What the exercise asks:
Please copy out all the data. Every detail stays the same.
(Beginning of Data shown)
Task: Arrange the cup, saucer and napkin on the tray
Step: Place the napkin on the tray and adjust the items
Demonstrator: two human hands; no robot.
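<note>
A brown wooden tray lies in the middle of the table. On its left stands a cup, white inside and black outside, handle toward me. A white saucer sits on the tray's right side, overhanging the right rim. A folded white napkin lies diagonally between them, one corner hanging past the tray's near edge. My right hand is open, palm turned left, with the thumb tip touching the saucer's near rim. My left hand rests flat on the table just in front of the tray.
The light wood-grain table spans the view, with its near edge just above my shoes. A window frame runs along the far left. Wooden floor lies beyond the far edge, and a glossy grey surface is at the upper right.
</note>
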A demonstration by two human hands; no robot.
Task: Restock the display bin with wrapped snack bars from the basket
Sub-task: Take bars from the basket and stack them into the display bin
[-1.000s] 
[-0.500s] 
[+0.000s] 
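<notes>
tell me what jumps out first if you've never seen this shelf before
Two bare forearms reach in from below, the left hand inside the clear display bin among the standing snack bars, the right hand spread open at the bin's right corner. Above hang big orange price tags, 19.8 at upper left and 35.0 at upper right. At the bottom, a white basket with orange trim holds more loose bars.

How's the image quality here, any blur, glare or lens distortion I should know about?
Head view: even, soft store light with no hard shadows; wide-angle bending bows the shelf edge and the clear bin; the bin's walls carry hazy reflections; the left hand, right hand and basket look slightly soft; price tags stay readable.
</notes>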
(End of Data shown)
Response to this exercise:
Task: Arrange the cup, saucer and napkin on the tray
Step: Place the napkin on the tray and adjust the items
Demonstrator: two human hands; no robot.
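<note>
A brown wooden tray lies in the middle of the table. On its left stands a cup, white inside and black outside, handle toward me. A white saucer sits on the tray's right side, overhanging the right rim. A folded white napkin lies diagonally between them, one corner hanging past the tray's near edge. My right hand is open, palm turned left, with the thumb tip touching the saucer's near rim. My left hand rests flat on the table just in front of the tray.
The light wood-grain table spans the view, with its near edge just above my shoes. A window frame runs along the far left. Wooden floor lies beyond the far edge, and a glossy grey surface is at the upper right.
</note>
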A demonstration by two human hands; no robot.
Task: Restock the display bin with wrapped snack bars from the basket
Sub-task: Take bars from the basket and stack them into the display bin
[-1.000s] 
[-0.500s] 
[+0.000s] 
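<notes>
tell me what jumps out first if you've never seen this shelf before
Two bare forearms reach in from below, the left hand inside the clear display bin among the standing snack bars, the right hand spread open at the bin's right corner. Above hang big orange price tags, 19.8 at upper left and 35.0 at upper right. At the bottom, a white basket with orange trim holds more loose bars.

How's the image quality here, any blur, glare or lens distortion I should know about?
Head view: even, soft store light with no hard shadows; wide-angle bending bows the shelf edge and the clear bin; the bin's walls carry hazy reflections; the left hand, right hand and basket look slightly soft; price tags stay readable.
</notes>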

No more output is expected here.